Evita menjelaskan bahwa pengalihan yang dimaksud diarahkan pada pemenuhan tahapan administratif dan substansi yang dibutuhkan sebelum skema dijalankan. Ia menggambarkan bahwa proses tidak berhenti pada penetapan awal, melainkan terus berlanjut melalui penguatan materi untuk memastikan setiap langkah berada dalam koridor yang telah disepakati.

Menurut Kemenkeu, saham yang menjadi fokus pengalihan dalam pembahasan ini adalah bagian mayoritas, yakni 60% kepemilikan pada PSBI. Dalam penjelasan tersebut, PSBI ditempatkan sebagai entitas konsorsium pemegang saham di proyek Whoosh, sehingga peran perusahaan tersebut berkaitan langsung dengan mekanisme pengalihan utang yang sedang dibicarakan.

Evita juga menegaskan pendekatan pembiayaan yang disiapkan Kemenkeu. Ia menyampaikan bahwa mekanisme yang dirumuskan tidak menggunakan anggaran negara secara langsung untuk memenuhi kewajiban PSBI. Dengan demikian, keterkaitan pendanaan negara yang disiapkan berada pada kerangka pengalihan, bukan pengeluaran langsung untuk kewajiban tersebut.

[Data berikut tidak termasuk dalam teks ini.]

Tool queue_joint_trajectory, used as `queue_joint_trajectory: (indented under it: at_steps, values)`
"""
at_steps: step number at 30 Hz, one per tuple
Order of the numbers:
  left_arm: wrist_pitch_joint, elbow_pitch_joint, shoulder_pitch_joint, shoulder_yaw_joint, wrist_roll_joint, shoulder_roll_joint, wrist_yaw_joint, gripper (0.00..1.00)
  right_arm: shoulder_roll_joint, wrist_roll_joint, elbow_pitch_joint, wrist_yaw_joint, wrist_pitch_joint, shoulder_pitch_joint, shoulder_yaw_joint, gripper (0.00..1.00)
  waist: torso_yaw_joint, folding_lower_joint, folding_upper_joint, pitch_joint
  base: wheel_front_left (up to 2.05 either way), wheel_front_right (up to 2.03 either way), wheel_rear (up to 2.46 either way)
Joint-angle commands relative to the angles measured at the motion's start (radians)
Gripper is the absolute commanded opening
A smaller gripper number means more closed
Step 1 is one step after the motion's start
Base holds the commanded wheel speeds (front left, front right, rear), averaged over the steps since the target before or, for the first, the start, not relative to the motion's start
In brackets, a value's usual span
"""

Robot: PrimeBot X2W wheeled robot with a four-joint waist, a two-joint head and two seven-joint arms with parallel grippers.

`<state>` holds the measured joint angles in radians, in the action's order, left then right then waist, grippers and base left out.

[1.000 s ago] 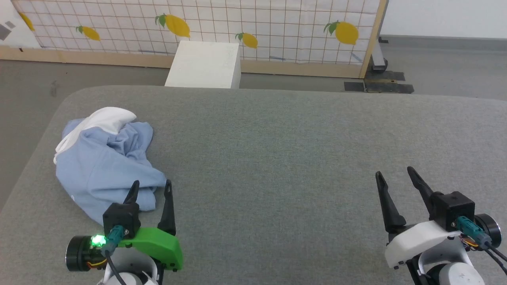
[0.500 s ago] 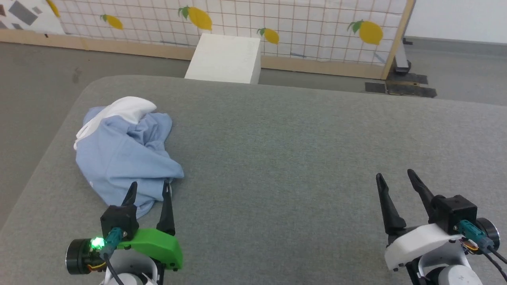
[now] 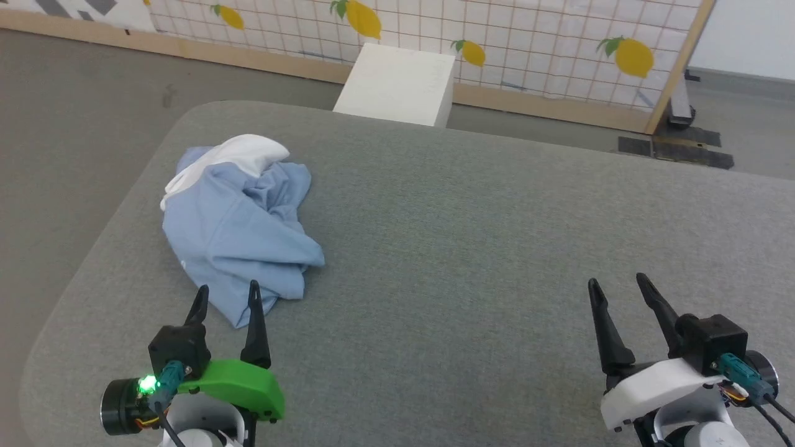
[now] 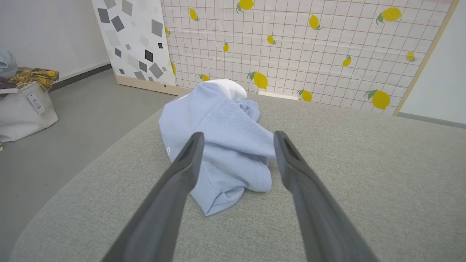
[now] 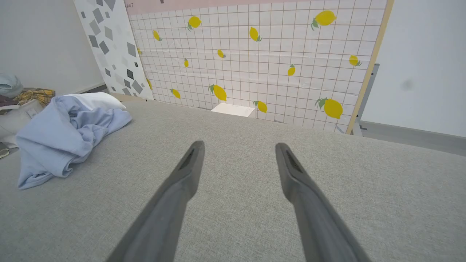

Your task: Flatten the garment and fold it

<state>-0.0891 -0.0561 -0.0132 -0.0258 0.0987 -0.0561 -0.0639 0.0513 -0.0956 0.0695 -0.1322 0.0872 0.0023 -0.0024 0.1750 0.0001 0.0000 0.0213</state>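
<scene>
**A crumpled shirt and two open grippers**

Closest to us are our two grippers, low over the grey table [image 3: 472, 261]. Our left gripper [image 3: 227, 287] has its two dark fingers apart, and nothing is between them. It points at the near edge of the shirt [image 3: 239, 230]. The fingertips are just at that edge, but we cannot tell if they touch the cloth. Our right gripper [image 3: 617, 279] also has its fingers apart and holds nothing. It is over bare table, well apart from the shirt.

The shirt is light blue. It lies in a crumpled heap on the left part of the table, near the left edge. It is bunched up with many folds, and a white part sticks out at its far end. A small bit of white print shows on its left side.

Past the far edge of the table a white box [image 3: 397, 84] stands on the grey floor. Behind the box is a screen [image 3: 534, 37] with a grid and yellow lemons on it. In the left wrist view, a pale bag [image 4: 22, 109] sits on the floor far off to the left.
</scene>
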Motion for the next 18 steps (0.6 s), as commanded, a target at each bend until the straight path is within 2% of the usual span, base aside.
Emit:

Dalam koordinasinya, Kemenkeu menyebut adanya keterlibatan pihak lain di luar lingkungan internal kementerian. Evita menyatakan proses tersebut berjalan dengan koordinasi bersama BP BUMN serta BPI Danantara, sejalan dengan penyelarasan jalur teknis pengalihan dan penyusunan ketentuan melalui Perpres. Ia menempatkan due diligence dan valuasi saham sebagai bagian yang berjalan bersamaan dengan penyusunan dasar hukum, termasuk pada saat konferensi pers yang berlangsung di Jakarta pada Jumat (18/9/2026).